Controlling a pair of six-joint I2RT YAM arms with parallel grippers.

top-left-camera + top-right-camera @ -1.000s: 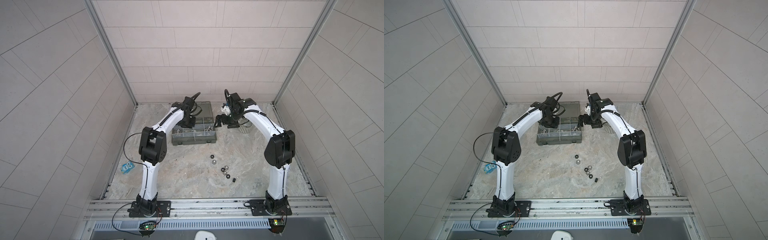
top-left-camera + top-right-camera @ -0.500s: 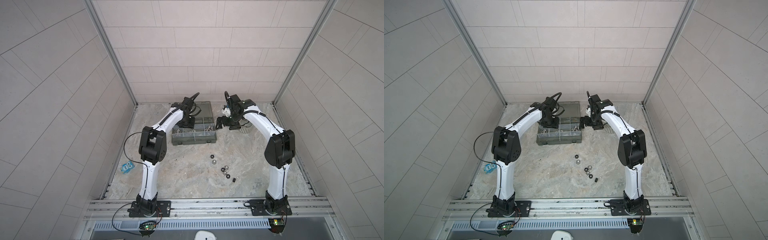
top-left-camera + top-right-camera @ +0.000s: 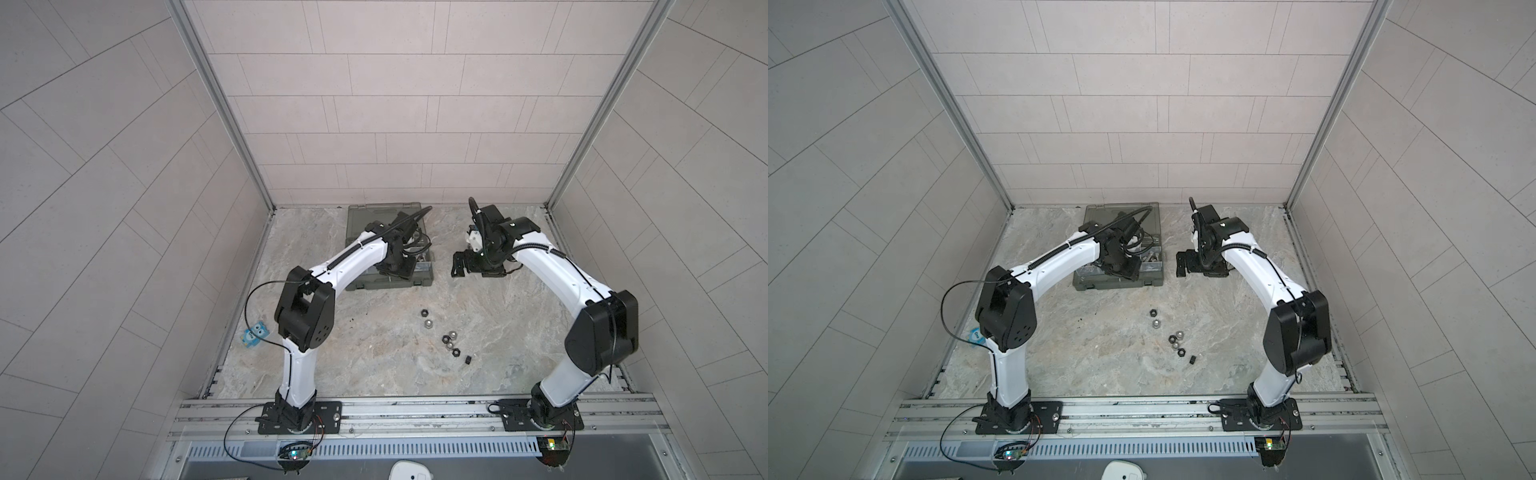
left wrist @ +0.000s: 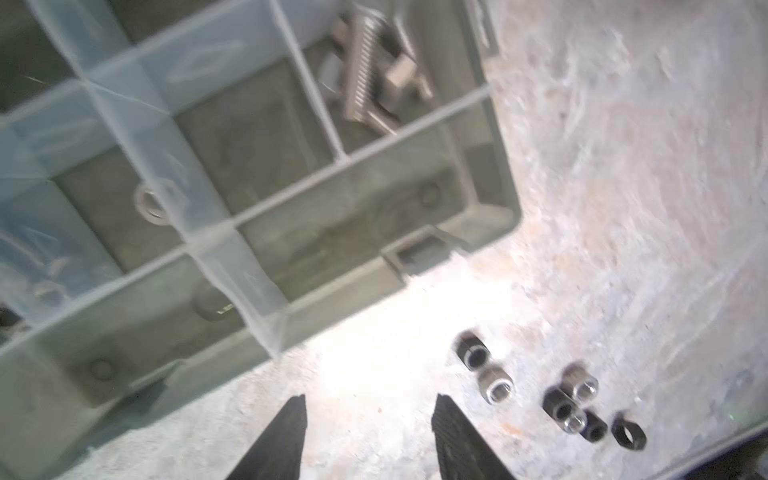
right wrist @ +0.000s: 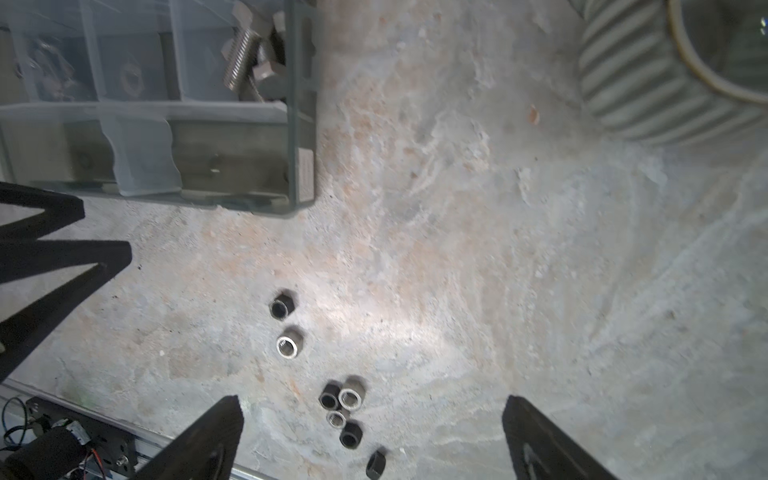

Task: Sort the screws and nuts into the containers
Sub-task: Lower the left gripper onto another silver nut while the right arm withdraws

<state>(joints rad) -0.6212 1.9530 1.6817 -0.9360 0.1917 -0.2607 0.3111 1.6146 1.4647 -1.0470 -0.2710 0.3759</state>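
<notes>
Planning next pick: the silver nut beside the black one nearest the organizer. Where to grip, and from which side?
Probably straight down from above. The silver nut lies flat on the table with its bore up, so its outer sides are the only hold. Pinch across two opposite sides, with the jaws landing clear of the black nut, which sits close beside it toward the organizer.
</notes>
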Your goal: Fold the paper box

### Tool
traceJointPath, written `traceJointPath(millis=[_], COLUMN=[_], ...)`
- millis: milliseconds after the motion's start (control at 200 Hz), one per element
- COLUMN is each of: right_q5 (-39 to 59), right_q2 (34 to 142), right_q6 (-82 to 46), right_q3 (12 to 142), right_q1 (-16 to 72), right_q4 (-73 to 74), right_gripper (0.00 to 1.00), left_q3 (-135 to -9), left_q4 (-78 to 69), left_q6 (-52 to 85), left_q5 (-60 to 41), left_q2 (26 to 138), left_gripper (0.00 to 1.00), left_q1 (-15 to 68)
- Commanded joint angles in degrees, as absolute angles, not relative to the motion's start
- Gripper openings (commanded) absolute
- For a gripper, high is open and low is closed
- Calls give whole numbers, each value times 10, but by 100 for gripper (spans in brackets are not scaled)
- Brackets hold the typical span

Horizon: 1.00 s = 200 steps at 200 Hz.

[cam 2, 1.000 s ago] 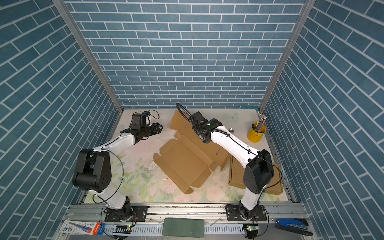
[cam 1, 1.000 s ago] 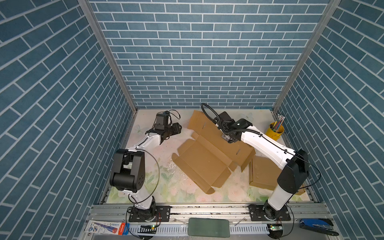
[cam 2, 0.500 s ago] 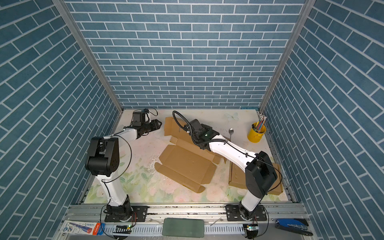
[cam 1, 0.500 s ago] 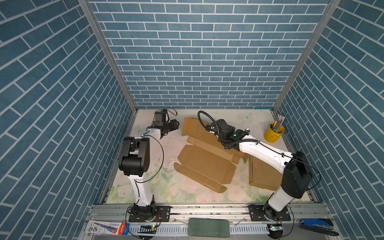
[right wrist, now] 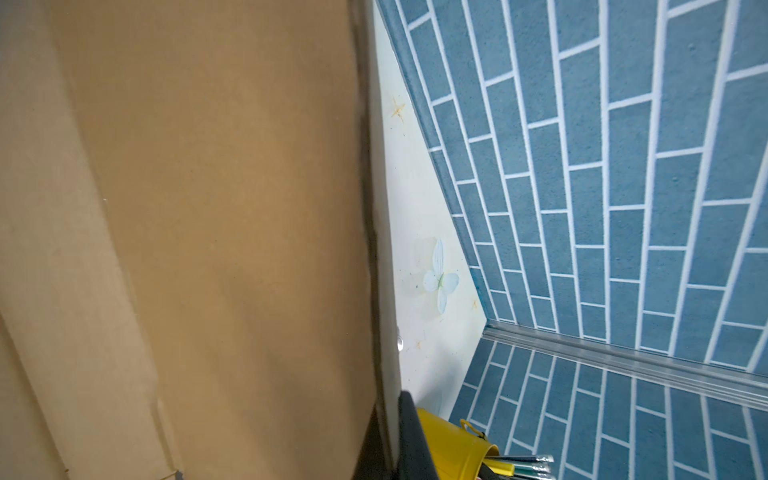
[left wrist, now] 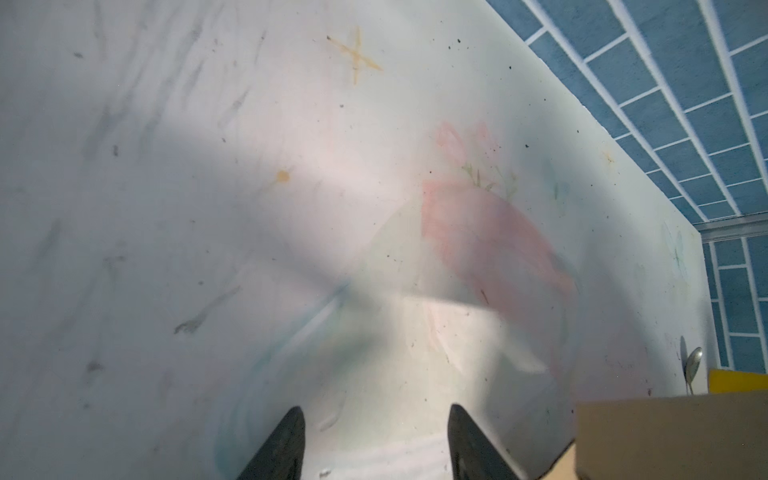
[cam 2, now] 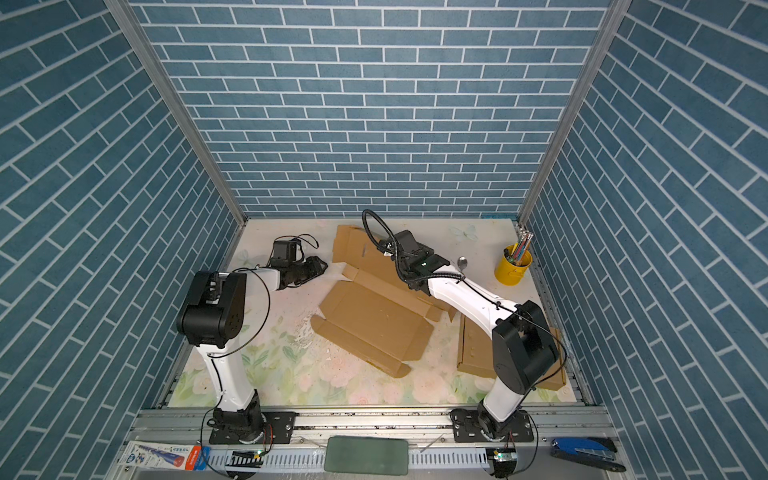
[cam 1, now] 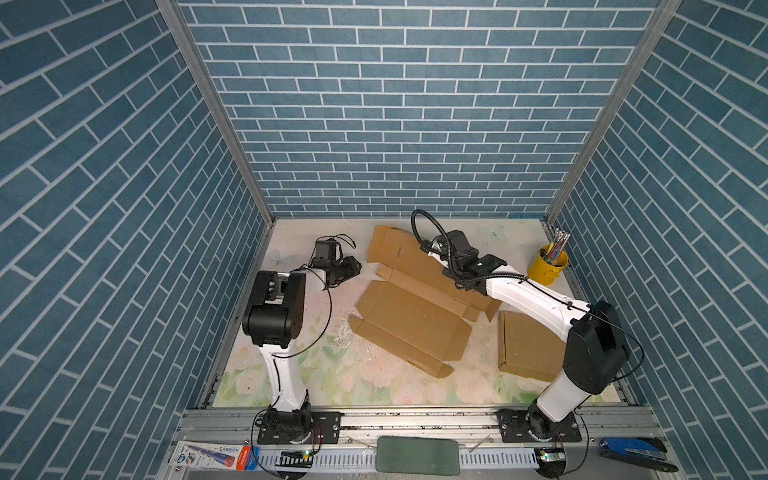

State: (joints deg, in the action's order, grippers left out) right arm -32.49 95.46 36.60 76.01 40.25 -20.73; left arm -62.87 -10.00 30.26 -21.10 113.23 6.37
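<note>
Paper box [cam 1: 411,320] mostly flat, folding nearly all left. Right gripper [right wrist: 392,419] pinches its edge; left gripper [left wrist: 376,436] spread, empty.

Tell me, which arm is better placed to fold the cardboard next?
Right, probably: the right gripper is shut on the paper box; the left gripper hangs open beside it, empty.

Floral tabletop [cam 1: 332,374] with unfolded paper box [cam 1: 411,320], folded box [cam 1: 523,345], yellow cup [cam 1: 547,266]
</note>
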Motion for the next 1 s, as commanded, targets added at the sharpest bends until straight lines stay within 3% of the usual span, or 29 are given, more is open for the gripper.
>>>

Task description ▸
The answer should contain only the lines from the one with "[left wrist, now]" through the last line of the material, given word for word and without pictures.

Output of the task ▸
[left wrist, now] 
[cam 2, now] 
[cam 1, now] 

State: (joints deg, in the action's order, grippers left out) right arm -32.49 95.46 36.60 76.01 40.25 -20.73; left arm -62.87 -10.00 30.26 -21.10 113.23 6.37
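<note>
Paper box [cam 1: 411,320] mostly flat, folding nearly all left. Right gripper [right wrist: 392,419] pinches its edge; left gripper [left wrist: 376,436] spread, empty.

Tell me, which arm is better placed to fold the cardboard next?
Right, probably: the right gripper is shut on the paper box; the left gripper hangs open beside it, empty.

Floral tabletop [cam 1: 332,374] with unfolded paper box [cam 1: 411,320], folded box [cam 1: 523,345], yellow cup [cam 1: 547,266]
</note>
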Motion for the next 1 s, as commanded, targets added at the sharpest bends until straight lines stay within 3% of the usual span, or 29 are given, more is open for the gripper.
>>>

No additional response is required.